Your task is to copy the lines of the data below from the line holding "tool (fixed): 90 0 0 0" through the line holding "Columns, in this", inclusive, exactly and with nothing added.

# # #

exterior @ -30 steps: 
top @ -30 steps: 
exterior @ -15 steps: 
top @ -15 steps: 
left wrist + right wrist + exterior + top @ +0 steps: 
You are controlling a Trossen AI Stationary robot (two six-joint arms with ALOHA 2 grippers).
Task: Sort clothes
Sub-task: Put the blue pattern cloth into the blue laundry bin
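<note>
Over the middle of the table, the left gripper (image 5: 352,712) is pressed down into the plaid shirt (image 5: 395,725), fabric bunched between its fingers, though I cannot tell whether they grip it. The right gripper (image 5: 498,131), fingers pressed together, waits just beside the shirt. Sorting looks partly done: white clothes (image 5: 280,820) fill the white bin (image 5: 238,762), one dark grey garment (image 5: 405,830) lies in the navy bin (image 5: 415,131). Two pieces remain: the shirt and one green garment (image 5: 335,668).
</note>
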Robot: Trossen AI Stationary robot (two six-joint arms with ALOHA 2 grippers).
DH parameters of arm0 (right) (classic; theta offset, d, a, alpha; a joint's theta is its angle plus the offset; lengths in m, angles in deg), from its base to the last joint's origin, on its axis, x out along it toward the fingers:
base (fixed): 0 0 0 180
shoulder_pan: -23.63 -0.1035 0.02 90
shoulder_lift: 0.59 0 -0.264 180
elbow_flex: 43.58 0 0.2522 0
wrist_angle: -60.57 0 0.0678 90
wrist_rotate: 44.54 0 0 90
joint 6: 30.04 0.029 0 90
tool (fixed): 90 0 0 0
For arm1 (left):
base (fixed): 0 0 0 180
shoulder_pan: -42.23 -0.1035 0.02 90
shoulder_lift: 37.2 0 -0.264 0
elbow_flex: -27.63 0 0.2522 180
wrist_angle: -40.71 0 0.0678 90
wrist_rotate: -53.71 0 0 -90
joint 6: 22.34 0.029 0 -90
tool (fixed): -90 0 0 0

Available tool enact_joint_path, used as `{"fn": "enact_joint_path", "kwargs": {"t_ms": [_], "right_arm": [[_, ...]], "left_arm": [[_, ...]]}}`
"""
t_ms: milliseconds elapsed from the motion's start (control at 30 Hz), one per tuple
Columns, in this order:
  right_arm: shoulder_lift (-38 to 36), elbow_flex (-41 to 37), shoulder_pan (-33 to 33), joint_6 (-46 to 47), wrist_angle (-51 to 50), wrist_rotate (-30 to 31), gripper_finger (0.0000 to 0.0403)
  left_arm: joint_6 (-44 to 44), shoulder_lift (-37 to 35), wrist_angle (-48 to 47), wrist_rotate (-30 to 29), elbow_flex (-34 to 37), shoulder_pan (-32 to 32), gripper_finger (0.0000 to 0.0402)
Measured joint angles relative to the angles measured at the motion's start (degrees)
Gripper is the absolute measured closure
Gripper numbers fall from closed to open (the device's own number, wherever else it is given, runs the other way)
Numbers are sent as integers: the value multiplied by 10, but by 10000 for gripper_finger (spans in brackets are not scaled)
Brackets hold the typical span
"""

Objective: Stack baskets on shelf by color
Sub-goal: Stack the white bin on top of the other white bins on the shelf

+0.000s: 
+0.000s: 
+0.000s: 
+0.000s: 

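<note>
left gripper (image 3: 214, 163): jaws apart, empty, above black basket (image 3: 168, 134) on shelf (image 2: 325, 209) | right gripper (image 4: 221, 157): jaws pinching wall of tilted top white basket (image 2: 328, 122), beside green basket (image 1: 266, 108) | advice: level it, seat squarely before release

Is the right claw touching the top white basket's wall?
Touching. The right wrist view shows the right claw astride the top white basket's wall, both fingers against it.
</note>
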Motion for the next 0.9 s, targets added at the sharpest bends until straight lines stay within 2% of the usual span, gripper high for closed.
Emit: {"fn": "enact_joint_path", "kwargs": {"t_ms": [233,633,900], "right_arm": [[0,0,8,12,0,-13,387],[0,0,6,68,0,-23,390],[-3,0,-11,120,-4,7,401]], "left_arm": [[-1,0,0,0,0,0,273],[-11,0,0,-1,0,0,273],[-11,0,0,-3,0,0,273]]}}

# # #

> Exercise solution
tool (fixed): 90 0 0 0
For arm1 (left):
base (fixed): 0 0 0 180
shoulder_pan: -42.23 -0.1035 0.02 90
shoulder_lift: 37.2 0 -0.264 0
elbow_flex: -27.63 0 0.2522 180
wrist_angle: -40.71 0 0.0678 90
wrist_rotate: -53.71 0 0 -90
joint 6: 22.34 0.029 0 -90
tool (fixed): -90 0 0 0

Available tool enact_joint_path, used as `{"fn": "enact_joint_path", "kwargs": {"t_ms": [_], "right_arm": [[_, ...]], "left_arm": [[_, ...]]}}`
"""
t_ms: milliseconds elapsed from the motion's start (control at 30 Hz), one per tuple
Columns, in this order:

Nothing further is required of this output.